▶ Work required: Write the records below out again. Match them exactly.

####################

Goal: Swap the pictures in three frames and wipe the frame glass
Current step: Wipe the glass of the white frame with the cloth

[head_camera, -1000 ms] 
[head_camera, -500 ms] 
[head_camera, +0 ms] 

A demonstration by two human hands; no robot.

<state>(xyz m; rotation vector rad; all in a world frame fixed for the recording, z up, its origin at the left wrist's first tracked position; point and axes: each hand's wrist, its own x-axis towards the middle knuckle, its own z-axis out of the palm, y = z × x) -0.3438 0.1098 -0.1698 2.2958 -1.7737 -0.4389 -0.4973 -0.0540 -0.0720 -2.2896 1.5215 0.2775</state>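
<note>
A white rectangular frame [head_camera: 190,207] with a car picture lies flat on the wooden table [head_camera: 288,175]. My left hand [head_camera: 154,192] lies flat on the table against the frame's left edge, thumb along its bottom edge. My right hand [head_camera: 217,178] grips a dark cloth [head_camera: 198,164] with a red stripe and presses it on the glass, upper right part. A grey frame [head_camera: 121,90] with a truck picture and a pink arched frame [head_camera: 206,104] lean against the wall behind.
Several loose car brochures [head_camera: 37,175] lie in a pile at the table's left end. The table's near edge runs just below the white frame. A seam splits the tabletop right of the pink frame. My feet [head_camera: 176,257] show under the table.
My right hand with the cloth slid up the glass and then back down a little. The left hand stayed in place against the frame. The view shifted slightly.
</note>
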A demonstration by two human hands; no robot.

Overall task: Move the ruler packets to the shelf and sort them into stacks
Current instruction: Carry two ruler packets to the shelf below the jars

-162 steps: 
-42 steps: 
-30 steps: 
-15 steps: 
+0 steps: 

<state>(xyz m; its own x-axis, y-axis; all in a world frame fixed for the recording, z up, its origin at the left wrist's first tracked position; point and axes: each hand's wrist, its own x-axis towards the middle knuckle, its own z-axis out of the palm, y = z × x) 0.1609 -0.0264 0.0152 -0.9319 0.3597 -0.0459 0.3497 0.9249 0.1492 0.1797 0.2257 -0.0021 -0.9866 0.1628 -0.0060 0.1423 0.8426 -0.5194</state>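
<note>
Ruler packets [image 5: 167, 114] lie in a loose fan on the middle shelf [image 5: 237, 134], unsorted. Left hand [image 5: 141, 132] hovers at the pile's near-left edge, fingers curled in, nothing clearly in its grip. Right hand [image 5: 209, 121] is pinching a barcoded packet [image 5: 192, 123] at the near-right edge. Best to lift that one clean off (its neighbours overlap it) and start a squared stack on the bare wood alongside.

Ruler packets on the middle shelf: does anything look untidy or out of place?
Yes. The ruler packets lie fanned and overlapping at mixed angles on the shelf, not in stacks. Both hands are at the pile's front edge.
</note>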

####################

▶ Reply:
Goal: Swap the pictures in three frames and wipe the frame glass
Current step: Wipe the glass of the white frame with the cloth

[head_camera, -1000 ms] 
[head_camera, -500 ms] 
[head_camera, +0 ms] 

A demonstration by two human hands; no robot.

<state>(xyz m; rotation vector rad; all in a world frame fixed for the recording, z up, its origin at the left wrist's first tracked position; point and axes: each hand's wrist, its own x-axis towards the middle knuckle, its own z-axis out of the palm, y = z × x) -0.3438 0.1098 -0.1698 2.2958 -1.7737 -0.4389 -0.4973 -0.0540 -0.0720 -2.2896 1.5215 0.2775</state>
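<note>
A white rectangular frame [head_camera: 190,207] with a car picture lies flat on the wooden table [head_camera: 288,175]. My left hand [head_camera: 154,192] lies flat on the table against the frame's left edge, thumb along its bottom edge. My right hand [head_camera: 217,178] grips a dark cloth [head_camera: 198,164] with a red stripe and presses it on the glass, upper right part. A grey frame [head_camera: 121,90] with a truck picture and a pink arched frame [head_camera: 206,104] lean against the wall behind.
Several loose car brochures [head_camera: 37,175] lie in a pile at the table's left end. The table's near edge runs just below the white frame. A seam splits the tabletop right of the pink frame. My feet [head_camera: 176,257] show under the table.
My right hand with the cloth slid up the glass and then back down a little. The left hand stayed in place against the frame. The view shifted slightly.
</note>
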A demonstration by two human hands; no robot.

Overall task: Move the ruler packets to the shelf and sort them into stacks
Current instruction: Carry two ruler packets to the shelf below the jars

-162 steps: 
-42 steps: 
-30 steps: 
-15 steps: 
+0 steps: 

<state>(xyz m; its own x-axis, y-axis; all in a world frame fixed for the recording, z up, its origin at the left wrist's first tracked position; point and axes: each hand's wrist, its own x-axis towards the middle knuckle, its own z-axis out of the palm, y = z × x) 0.1609 -0.0264 0.0152 -0.9319 0.3597 -0.0459 0.3497 0.9249 0.1492 0.1797 0.2257 -0.0021 -0.9866 0.1628 -0.0060 0.1423 0.8426 -0.5194</state>
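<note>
Ruler packets [image 5: 167, 114] lie in a loose fan on the middle shelf [image 5: 237, 134], unsorted. Left hand [image 5: 141, 132] hovers at the pile's near-left edge, fingers curled in, nothing clearly in its grip. Right hand [image 5: 209, 121] is pinching a barcoded packet [image 5: 192, 123] at the near-right edge. Best to lift that one clean off (its neighbours overlap it) and start a squared stack on the bare wood alongside.

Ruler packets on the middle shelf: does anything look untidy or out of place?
Yes. The ruler packets lie fanned and overlapping at mixed angles on the shelf, not in stacks. Both hands are at the pile's front edge.
</note>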

The complete answer has been given.